Because these practices might not work the same for each person, he added, it's important to use a variety of these modalities as part of a comprehensive program, tailored to the needs of an individual with chronic pain. Now, thanks to the official collaboration between USU and WVU, DVCIPM will have the opportunity to continue researching the efficacy of various integrative modalities and the pain management tools and resources they've developed.

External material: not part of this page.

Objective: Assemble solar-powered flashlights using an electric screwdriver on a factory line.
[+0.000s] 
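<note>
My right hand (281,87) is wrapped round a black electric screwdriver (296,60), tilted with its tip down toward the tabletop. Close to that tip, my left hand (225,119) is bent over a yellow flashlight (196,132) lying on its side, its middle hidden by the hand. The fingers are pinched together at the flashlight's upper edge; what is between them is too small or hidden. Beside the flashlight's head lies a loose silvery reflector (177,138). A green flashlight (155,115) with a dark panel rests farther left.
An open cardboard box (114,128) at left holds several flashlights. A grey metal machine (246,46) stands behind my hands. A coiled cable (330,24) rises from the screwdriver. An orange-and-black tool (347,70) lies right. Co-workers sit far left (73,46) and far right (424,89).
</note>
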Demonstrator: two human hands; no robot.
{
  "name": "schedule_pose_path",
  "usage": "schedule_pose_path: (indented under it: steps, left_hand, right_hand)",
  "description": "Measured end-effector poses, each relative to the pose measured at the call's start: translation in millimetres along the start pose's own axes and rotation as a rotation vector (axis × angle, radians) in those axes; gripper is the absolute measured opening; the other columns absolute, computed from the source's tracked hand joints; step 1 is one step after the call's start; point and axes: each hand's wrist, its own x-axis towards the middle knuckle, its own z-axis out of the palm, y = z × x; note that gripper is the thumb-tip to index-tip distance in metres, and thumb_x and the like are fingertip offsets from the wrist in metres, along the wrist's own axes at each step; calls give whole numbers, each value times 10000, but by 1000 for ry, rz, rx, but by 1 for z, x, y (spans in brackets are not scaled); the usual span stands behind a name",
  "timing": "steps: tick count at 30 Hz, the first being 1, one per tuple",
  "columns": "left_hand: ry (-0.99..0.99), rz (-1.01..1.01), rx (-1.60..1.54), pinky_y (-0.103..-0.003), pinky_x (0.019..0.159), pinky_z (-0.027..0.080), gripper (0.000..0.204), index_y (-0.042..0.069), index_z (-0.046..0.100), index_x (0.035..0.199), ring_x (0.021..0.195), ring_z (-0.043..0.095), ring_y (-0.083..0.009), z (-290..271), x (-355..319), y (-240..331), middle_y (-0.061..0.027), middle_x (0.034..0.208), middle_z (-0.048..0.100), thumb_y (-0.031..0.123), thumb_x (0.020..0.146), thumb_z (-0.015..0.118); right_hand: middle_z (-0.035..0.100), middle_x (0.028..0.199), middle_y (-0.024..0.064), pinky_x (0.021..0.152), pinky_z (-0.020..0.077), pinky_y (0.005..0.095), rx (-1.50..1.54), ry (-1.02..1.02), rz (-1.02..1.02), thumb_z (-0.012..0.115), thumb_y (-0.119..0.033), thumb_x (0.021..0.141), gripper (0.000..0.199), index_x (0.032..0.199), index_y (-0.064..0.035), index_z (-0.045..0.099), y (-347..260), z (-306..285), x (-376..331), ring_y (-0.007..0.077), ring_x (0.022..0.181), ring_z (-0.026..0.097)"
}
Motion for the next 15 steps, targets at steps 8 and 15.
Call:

"We owe it to our patients, and we owe it to practitioners, to only use tools that have good evidence for their use," Schoomaker said.
Gathering, Measuring Data
DVCIPM Director Dr. Chester "Trip" Buckenmaier said the center's tools and resources have mainly been used in a fairly selective population within the military. Studying their efficacy in a smaller system within a state's civilian infrastructure will allow them to gather and measure data on how successful they can be in a broader population, which will continue to help illustrate the potential these tools have.
"It's important to have relationships like we have with West Virginia. … They pay off in so many different ways that you can never anticipate," Schoomaker said.
Dr. Mike Brumage, WVU's assistant dean for Public Health Practice and Service, initiated the collaborative effort by reaching out to USU about two years ago, wanting to do something about the issue affecting his native West Virginia. At the time, he had just retired after a 25-year career in the U.S. Army Medical Corps, and was able to connect with former military health colleagues, including Schoomaker and then-Army Maj. Gen. (Dr.) Richard Thomas, who was serving as the Defense Health Agency's chief medical officer. Thomas is an alumnus of WVU's undergraduate, dental and medical programs, and is now USU's president.
This quickly led to several more meetings and discussions, led by Dr. Clay Marsh, vice president and executive dean of WVU's Health Sciences Center, and Dr. Bill Ramsey, assistant vice president of coordination and logistics for the center. Ultimately, they arrived at a CRADA, signed off by Thomas and Marsh, and have since continued looking for ways to make the most out of their collaboration.
The hope is that this joint effort will galvanize further interest from other entities, Schoomaker said, leading to other similar collaborations, ultimately continuing the fight against a crisis that's impacting the entire nation.